Question

In the adjoining figure, the coefficient of friction between wedge (of mass M) and block (of mass m) is $\mu$.

Find the minimum horizontal force F required to keep the block stationary with respect to wedge.

Answer 1

$\frac{(M+m)g}{\mu}$

Answer 2

To find the minimum horizontal force F required to keep the block stationary with respect to the wedge, we analyze the forces acting on the system.

1. Acceleration of the combined system: Since the block is stationary with respect to the wedge, both the block (mass m) and the wedge (mass M) move together with the same acceleration, let's call it 'a'. Considering the combined system (M + m), the net horizontal force is F. According to Newton's Second Law: $F = (M + m)a$ Therefore, the acceleration of the system is: $a = \frac{F}{M+m}$

2. Free Body Diagram (FBD) of the block (m): Let's consider the forces acting on the block 'm' independently.

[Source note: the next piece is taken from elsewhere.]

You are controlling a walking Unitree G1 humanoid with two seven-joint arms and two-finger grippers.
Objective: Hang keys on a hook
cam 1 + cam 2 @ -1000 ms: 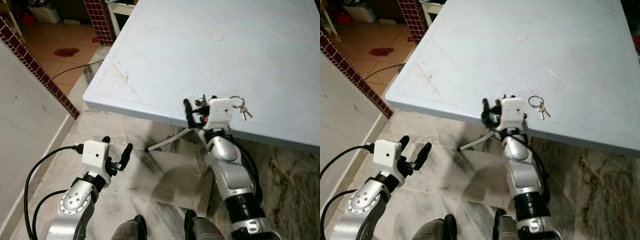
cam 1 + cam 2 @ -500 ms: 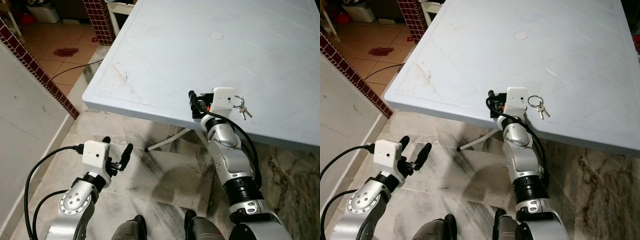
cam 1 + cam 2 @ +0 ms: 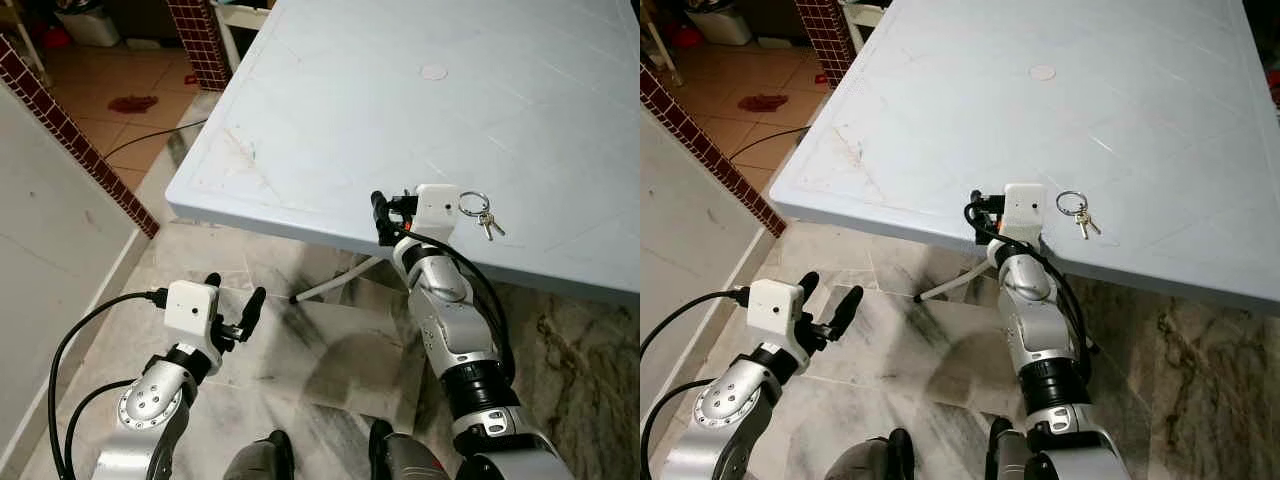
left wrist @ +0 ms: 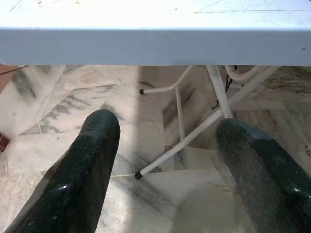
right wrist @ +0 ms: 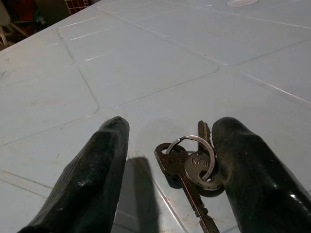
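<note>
Right gripper (image 5: pixel 167 160) over the near edge of the pale blue plastic table (image 3: pixel 330 120), fingers spread. Small bunch of silver keys on a ring (image 5: pixel 192 165) lies flat between the 2 fingertips, touching 1, blades pointing toward the wrist. Left gripper (image 3: pixel 232 307) low over the floor, fingers apart, well away.

Silver jointed arms (image 3: pixel 455 320), white wrist camera boxes (image 3: pixel 190 308), black cables (image 3: pixel 75 345), black fingers (image 4: pixel 82 170).
</note>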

• Horizontal forces: The wedge exerts a normal force (N) on the block, pushing it horizontally. This normal force is responsible for accelerating the block along with the wedge. $N = ma$ Substituting the expression for 'a': $N = m \left(\frac{F}{M+m}\right)$

• Vertical forces: The block experiences a downward gravitational force (mg). To keep the block stationary vertically with respect to the wedge, an upward friction force (f) must act on the block, exerted by the wedge. For vertical equilibrium: $f = mg$

3. Condition for minimum force F: The friction force 'f' acting on the block is static friction. For the block to remain stationary, the static friction required must be less than or equal to the maximum possible static friction, which is given by $\mu N$. $f \le \mu N$ For the minimum force F required to keep the block stationary, the friction force will be at its maximum static value, i.e., $f = \mu N$. Substituting $f = mg$: $mg = \mu N$

4. Solving for F: Now, substitute the expression for N from the horizontal forces equation ($N = m \frac{F}{M+m}$) into the friction condition ($mg = \mu N$): $mg = \mu \left( m \frac{F}{M+m} \right)$ We can cancel 'm' from both sides (assuming m ≠ 0): $g = \mu \frac{F}{M+m}$ Rearranging the equation to solve for F: $F = \frac{g(M+m)}{\mu}$

This is the minimum horizontal force F required to keep the block stationary with respect to the wedge.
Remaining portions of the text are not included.